[Saved entries]
- - -
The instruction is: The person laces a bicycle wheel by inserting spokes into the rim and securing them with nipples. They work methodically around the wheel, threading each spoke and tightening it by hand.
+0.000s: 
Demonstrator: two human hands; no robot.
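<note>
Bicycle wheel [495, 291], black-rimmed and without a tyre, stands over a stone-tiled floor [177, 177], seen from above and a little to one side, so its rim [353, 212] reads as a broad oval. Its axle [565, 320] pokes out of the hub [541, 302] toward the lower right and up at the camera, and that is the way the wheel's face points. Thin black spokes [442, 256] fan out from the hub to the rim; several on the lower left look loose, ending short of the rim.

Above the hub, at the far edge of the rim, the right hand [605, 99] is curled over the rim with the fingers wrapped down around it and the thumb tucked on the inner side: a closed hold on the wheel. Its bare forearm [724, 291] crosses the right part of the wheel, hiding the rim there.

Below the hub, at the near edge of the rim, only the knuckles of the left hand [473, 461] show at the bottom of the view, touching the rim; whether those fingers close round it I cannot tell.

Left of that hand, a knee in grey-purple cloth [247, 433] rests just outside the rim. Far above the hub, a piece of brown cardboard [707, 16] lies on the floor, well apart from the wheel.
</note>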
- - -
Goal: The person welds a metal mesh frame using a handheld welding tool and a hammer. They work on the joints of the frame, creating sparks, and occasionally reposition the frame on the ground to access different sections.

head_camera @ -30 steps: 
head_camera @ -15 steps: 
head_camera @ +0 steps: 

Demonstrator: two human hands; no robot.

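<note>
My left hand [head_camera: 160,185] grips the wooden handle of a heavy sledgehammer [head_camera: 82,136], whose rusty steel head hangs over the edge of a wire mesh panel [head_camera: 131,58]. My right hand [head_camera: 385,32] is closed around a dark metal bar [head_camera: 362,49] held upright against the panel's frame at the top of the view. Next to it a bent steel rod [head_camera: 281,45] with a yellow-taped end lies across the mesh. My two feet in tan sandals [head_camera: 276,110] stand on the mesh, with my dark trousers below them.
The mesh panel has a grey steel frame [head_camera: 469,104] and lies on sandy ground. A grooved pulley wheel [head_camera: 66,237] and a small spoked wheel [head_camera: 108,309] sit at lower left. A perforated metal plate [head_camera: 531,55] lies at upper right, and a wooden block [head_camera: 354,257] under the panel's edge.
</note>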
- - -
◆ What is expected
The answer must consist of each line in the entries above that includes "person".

◆ Completed exercise
The instruction is: The person laces a bicycle wheel by inserting spokes into the rim and securing them with nipples. They work methodically around the wheel, threading each spoke and tightening it by hand.
Goal: The person welds a metal mesh frame using a handheld welding tool and a hammer. They work on the joints of the frame, creating sparks, and occasionally reposition the frame on the ground to access different sections.

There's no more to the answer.